From the first line of the data below, repeat each line exactly until you reach the line with "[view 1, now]"; include that line too.

*** DATA SUPPLIED

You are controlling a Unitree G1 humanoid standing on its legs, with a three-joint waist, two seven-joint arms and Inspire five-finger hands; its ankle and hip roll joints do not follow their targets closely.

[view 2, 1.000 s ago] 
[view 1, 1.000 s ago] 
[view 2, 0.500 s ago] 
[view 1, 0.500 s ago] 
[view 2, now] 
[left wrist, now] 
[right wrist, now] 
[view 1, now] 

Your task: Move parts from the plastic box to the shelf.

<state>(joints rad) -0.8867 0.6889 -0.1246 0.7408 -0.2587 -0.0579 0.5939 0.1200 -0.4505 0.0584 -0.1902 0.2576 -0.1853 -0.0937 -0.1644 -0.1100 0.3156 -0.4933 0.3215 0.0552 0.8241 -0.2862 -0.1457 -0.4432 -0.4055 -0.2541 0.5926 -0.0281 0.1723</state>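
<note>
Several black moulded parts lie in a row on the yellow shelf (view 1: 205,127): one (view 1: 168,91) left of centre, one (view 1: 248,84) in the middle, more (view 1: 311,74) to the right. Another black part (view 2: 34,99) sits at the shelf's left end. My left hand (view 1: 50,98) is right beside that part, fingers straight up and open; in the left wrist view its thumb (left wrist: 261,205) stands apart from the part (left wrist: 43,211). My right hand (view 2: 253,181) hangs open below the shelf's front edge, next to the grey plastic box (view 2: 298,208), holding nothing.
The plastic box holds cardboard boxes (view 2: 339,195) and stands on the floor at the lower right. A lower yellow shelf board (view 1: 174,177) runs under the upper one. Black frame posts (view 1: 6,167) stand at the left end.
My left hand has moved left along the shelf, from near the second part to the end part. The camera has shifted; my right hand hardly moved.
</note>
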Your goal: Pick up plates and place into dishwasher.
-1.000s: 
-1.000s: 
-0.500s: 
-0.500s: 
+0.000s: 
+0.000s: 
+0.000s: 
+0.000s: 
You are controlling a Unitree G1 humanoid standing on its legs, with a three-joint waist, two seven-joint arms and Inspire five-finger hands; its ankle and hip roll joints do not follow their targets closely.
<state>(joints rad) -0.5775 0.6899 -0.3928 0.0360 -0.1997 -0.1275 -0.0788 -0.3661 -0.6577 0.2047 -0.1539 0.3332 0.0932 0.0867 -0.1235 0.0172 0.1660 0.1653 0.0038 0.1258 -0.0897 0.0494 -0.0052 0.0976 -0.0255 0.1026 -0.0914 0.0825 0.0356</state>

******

== SOLUTION TO THE EXERCISE ==
You are controlling a Unitree G1 humanoid standing on its legs, with a three-joint waist, two seven-joint arms and Inspire five-finger hands; its ankle and hip roll joints do not follow their targets closely.

[view 2, 1.000 s ago] 
[view 1, 1.000 s ago] 
[view 2, 0.500 s ago] 
[view 1, 0.500 s ago] 
[view 2, now] 
[left wrist, now] 
[right wrist, now] 
[view 1, now] 

The output is finished and nothing more is needed.